Preconceito Linguístico
Enviada em 12/09/2020
O Gaguinho é um personagem do desenho Looney Tunes que possui dificuldade para exprimir as palavras nos diálogos, e em algumas situações o provocam por sua maneira de se comunicar. Por esse esteio, na realidade, percebe-se a ocorrência de muitos casos de preconceito linguístico na sociedade brasileira, seja motivado por variantes da região, que desrespeitam o direito da vítima em se expressar, como também demonstra insuficiente valorização quanto a variedade de dialetos existente no país.
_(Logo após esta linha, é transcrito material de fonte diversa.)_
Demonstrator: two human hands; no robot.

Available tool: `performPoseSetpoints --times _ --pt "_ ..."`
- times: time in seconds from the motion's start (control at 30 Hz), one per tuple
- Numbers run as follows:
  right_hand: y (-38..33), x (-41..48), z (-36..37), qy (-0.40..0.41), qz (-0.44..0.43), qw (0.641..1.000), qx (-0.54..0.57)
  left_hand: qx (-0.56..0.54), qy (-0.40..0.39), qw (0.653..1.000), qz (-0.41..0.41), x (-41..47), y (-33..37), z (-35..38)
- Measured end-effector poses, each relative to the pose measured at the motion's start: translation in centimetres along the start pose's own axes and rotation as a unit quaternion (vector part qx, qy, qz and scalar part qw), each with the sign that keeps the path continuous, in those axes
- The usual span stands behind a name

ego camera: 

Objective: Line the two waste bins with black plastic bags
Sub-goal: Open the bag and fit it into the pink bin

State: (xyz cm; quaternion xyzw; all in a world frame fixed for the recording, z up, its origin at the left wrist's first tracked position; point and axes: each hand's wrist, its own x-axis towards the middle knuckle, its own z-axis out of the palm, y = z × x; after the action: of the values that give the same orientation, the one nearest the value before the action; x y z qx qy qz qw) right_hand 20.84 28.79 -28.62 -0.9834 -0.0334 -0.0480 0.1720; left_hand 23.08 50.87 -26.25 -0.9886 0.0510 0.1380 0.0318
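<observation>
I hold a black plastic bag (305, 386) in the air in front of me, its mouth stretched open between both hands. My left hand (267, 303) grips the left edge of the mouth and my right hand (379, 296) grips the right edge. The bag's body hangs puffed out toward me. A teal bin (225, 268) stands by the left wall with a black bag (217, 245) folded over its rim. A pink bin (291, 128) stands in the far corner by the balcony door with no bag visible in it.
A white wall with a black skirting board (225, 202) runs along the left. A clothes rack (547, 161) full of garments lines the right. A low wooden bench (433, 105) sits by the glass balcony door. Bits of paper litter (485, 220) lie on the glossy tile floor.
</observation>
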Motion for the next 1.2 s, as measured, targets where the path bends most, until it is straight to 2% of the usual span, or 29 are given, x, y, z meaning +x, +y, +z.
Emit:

Mormente, é indubitável que a problemática da intolerância a respeito das variantes da língua não deveriam ser uma realidade frequente no Brasil. Afinal, a colonização permitiu a diversidade de dialetos nas regiões do país, pois fez parte da história e da cultura brasileira um conjunto de países, como a Holanda. Entretanto, ao invés de ser incentivo à admiração para a maioria das pessoas, em alguns casos é motivo de ofensas, por exemplo o fato que aconteceu na Serra Negra (SP) em que um médico debochou do seu paciente por causa da sua maneira de falar em suas redes sociais. É inegável que o ser humano tem o dever de respeitar os membros da sociedade já que cada um tem o direito ao exercício da liberdade de expressão, desde que não desrespeite a do outro.
Por conseguinte, vale a pena ressaltar que a estranheza ao ouvir expressões que não são familiares, várias vezes se associa com a questão do preconceito linguístico. O personagem Chico Bento, da animação A Turma da Mônica, é um garoto da roça e provoca nas crianças de outra localidade uma certa estranheza, em função da disparidade na forma de se comunicar. Entretanto, segundo o linguista Marcos Bagno, a intolerância se relaciona diretamente com a progressão da história, pois gerou confusão entre a língua e a gramática. Sendo que, as duas estão dissociadas no quesito prioridade a fim de estabelecer uma comunicação, uma vez que uma conversa pode acontecer por meios formais ou informais.
Destarte, os caminhos com o intuito de combater o preconceito linguístico na comunidade brasileira pode ser veiculado pelo exercício do respeito. Para tanto, cabe ao Ministério da Educação propor nas escolas do país uma maior presença de palestras e feiras culturais cuja temática seja a variedade de dialetos existente no Brasil, relacionando com o contexto histórico a fim de que com os profissionais de ensino, a questão da intolerância quanto a maneira de dialogar possa ser vista como um embate sério que resulta em desrespeito e é contrária a defesa da liberdade de expressão. Assim, é viável apelar para uma auto análise do indivíduo e por conhecer as variantes da língua possibilita um avanço para uma sociedade menos intransigente.